- _WORK ORDER_
Check each line of the listing, and copy it if it contains the word "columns".

- _DATA SECTION_
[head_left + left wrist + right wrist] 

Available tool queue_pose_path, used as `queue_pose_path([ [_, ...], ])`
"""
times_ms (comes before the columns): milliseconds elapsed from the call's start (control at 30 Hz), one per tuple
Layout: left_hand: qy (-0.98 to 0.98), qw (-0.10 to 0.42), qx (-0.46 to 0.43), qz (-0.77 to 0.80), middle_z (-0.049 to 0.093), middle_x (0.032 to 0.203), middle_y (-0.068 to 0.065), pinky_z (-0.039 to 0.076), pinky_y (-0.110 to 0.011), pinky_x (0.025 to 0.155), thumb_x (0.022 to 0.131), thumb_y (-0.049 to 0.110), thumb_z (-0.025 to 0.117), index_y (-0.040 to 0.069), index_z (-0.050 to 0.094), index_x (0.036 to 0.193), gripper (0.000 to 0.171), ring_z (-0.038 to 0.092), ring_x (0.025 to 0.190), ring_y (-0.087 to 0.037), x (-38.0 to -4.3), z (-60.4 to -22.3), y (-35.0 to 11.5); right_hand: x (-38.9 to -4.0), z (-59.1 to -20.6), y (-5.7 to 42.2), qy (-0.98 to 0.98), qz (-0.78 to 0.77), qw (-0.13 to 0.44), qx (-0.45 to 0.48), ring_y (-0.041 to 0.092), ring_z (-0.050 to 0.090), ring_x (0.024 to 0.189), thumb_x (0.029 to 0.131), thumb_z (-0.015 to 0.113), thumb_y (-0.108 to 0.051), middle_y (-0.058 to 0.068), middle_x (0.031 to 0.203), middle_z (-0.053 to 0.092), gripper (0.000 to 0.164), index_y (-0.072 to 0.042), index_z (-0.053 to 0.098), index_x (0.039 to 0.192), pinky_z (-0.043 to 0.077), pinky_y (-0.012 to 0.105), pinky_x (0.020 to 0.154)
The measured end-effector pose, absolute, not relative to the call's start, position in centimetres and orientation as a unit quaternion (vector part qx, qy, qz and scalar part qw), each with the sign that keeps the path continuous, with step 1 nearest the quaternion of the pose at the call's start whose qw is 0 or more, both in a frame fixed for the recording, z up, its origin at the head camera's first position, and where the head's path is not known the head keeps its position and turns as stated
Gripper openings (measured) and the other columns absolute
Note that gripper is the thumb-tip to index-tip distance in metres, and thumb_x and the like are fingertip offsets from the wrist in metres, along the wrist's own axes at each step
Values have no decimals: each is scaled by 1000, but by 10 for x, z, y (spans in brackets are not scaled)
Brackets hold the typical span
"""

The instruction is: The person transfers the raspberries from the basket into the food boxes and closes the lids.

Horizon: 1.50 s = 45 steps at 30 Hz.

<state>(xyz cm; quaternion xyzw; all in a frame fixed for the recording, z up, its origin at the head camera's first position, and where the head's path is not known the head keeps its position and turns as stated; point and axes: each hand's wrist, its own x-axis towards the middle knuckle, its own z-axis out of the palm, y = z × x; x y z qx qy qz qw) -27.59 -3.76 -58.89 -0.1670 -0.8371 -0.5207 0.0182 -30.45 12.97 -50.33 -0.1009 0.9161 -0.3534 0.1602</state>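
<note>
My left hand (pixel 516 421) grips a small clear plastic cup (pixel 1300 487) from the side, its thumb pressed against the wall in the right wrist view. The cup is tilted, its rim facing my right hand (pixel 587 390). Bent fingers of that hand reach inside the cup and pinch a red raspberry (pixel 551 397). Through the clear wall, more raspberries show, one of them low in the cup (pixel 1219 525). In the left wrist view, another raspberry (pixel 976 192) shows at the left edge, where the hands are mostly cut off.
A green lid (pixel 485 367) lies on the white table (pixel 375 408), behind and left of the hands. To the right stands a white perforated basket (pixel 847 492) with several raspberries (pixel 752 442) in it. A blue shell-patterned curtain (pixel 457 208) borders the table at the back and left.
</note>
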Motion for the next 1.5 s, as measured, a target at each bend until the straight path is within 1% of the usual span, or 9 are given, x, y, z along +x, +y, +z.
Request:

- _REPLY TO THE TASK_
times_ms (comes before the columns): milliseconds elapsed from the call's start (control at 30 Hz), one per tuple
Gripper openings (measured) and the other columns absolute

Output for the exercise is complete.